As the federal government grew larger and more abusive during the 20th century, conservatives and moderates repeatedly suggested constitutional amendments as a partial cure. They included proposals to reverse certain Supreme Court decisions, such as Roe v. Wade; to otherwise restrict judicial activism; and to impose term limits and require a balanced federal budget.
To blunt these amendment drives, leading figures in the liberal establishment organized a disinformation campaign against the convention process. Participants in the campaign included liberal Senators such as Joseph Tydings (D.-Md.) and Robert F. Kennedy (D.-NY); several sitting and former Supreme Court justices; members of the Kennedy circle, such as Theodore Sorensen and Arthur Goldberg; and liberal academics perched at prestigious universities, such as Harvard and Yale.

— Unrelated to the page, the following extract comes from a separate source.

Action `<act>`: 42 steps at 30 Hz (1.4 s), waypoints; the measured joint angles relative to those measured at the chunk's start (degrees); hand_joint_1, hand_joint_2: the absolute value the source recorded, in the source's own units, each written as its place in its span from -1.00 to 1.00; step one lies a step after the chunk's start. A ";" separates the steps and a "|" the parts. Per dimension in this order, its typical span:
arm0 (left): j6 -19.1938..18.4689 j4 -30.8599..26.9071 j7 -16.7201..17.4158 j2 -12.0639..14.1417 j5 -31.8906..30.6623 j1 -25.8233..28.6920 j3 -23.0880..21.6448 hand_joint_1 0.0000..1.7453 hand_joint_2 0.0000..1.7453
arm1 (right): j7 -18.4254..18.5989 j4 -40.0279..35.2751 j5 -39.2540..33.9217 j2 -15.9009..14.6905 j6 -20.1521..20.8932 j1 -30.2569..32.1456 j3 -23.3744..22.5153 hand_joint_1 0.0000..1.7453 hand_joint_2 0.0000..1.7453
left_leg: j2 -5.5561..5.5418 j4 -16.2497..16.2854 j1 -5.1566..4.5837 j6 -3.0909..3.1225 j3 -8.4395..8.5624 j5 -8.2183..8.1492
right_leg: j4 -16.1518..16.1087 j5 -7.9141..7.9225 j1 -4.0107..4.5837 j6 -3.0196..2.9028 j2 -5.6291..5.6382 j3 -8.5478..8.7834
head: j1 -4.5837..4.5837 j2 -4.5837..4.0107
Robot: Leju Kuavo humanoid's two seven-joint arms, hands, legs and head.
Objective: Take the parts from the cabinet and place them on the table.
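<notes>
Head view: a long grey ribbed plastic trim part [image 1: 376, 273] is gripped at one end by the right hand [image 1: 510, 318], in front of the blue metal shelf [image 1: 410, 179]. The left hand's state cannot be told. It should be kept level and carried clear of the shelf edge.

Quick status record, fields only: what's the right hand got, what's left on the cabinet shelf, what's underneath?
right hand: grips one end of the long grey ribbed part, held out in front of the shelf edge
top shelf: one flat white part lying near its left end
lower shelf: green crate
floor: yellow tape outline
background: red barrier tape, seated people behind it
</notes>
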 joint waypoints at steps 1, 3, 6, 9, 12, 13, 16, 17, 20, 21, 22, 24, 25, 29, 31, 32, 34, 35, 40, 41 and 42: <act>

The apparent goal was to disable the convention process as a constitutional check on the power of the federal government.
In speeches and articles, the participants promoted several key talking points. Most of these talking points were contradicted by law or historical precedent. Some of them even contradicted each other.
But truth was not the goal. The goal was political. The principal talking points were:
• Little is known about how the process is supposed to operate;
• A convention for proposing amendments would be an uncontrollable “constitutional convention;”
• A convention for proposing amendments could be controlled or manipulated by Congress under the Constitution’s Necessary and Proper Clause; and
• A convention for proposing amendments could unilaterally impose radical constitutional changes on America.
If these claims sound familiar— well, they are. Some conservative organizations swallowed them, hook, line, and sinker and continue to trumpet them today, apparently unaware of how they were fabricated and why.
The 20th century liberal disinformation campaign was strikingly successful. It derailed all drives to curb the Supreme Court’s liberal activism. It blocked efforts to control federal debt or restrain federal spending. It left an increasingly dysfunctional Congress with an absolute monopoly of the amendment process. And it pitted—and continues to pit—conservatives against conservatives.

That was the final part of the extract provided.